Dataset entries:
☆ ☆ ☆
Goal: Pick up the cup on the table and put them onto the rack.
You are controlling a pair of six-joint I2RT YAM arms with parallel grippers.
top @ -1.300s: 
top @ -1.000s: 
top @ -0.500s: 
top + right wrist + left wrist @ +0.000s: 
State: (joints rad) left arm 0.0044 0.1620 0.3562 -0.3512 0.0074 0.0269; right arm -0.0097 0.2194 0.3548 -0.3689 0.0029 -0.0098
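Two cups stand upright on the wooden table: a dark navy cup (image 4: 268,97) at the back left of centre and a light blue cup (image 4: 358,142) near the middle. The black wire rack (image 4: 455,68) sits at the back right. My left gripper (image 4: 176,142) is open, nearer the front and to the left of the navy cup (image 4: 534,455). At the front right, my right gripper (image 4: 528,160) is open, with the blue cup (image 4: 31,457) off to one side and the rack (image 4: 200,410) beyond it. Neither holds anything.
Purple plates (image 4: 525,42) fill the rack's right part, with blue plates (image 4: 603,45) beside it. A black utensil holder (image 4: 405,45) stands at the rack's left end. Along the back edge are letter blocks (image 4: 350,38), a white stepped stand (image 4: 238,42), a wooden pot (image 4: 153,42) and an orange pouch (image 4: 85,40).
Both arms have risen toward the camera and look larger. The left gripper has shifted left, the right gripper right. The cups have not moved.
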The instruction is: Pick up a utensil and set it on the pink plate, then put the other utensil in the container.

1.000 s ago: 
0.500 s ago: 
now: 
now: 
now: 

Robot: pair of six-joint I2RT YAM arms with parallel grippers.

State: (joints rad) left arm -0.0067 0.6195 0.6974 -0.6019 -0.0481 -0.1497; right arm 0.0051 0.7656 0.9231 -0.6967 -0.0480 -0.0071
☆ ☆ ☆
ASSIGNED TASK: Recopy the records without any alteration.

OUTPUT OF THE EXERCISE:
Goal: Pick up the cup on the table and put them onto the rack.
You are controlling a pair of six-joint I2RT YAM arms with parallel grippers.
top @ -1.300s: 
top @ -1.000s: 
top @ -0.500s: 
top + right wrist + left wrist @ +0.000s: 
State: (joints rad) left arm 0.0044 0.1620 0.3562 -0.3512 0.0074 0.0269; right arm -0.0097 0.2194 0.3548 -0.3689 0.0029 -0.0098
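Two cups stand upright on the wooden table: a dark navy cup (image 4: 268,97) at the back left of centre and a light blue cup (image 4: 358,142) near the middle. The black wire rack (image 4: 455,68) sits at the back right. My left gripper (image 4: 176,142) is open, nearer the front and to the left of the navy cup (image 4: 534,455). At the front right, my right gripper (image 4: 528,160) is open, with the blue cup (image 4: 31,457) off to one side and the rack (image 4: 200,410) beyond it. Neither holds anything.
Purple plates (image 4: 525,42) fill the rack's right part, with blue plates (image 4: 603,45) beside it. A black utensil holder (image 4: 405,45) stands at the rack's left end. Along the back edge are letter blocks (image 4: 350,38), a white stepped stand (image 4: 238,42), a wooden pot (image 4: 153,42) and an orange pouch (image 4: 85,40).
Both arms have risen toward the camera and look larger. The left gripper has shifted left, the right gripper right. The cups have not moved.
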The instruction is: Pick up a utensil and set it on the pink plate, then put the other utensil in the container.

1.000 s ago: 
0.500 s ago: 
now: 
now: 
now: 

Robot: pair of six-joint I2RT YAM arms with parallel grippers.

State: (joints rad) left arm -0.0067 0.6195 0.6974 -0.6019 -0.0481 -0.1497; right arm 0.0051 0.7656 0.9231 -0.6967 -0.0480 -0.0071

The required output has been given.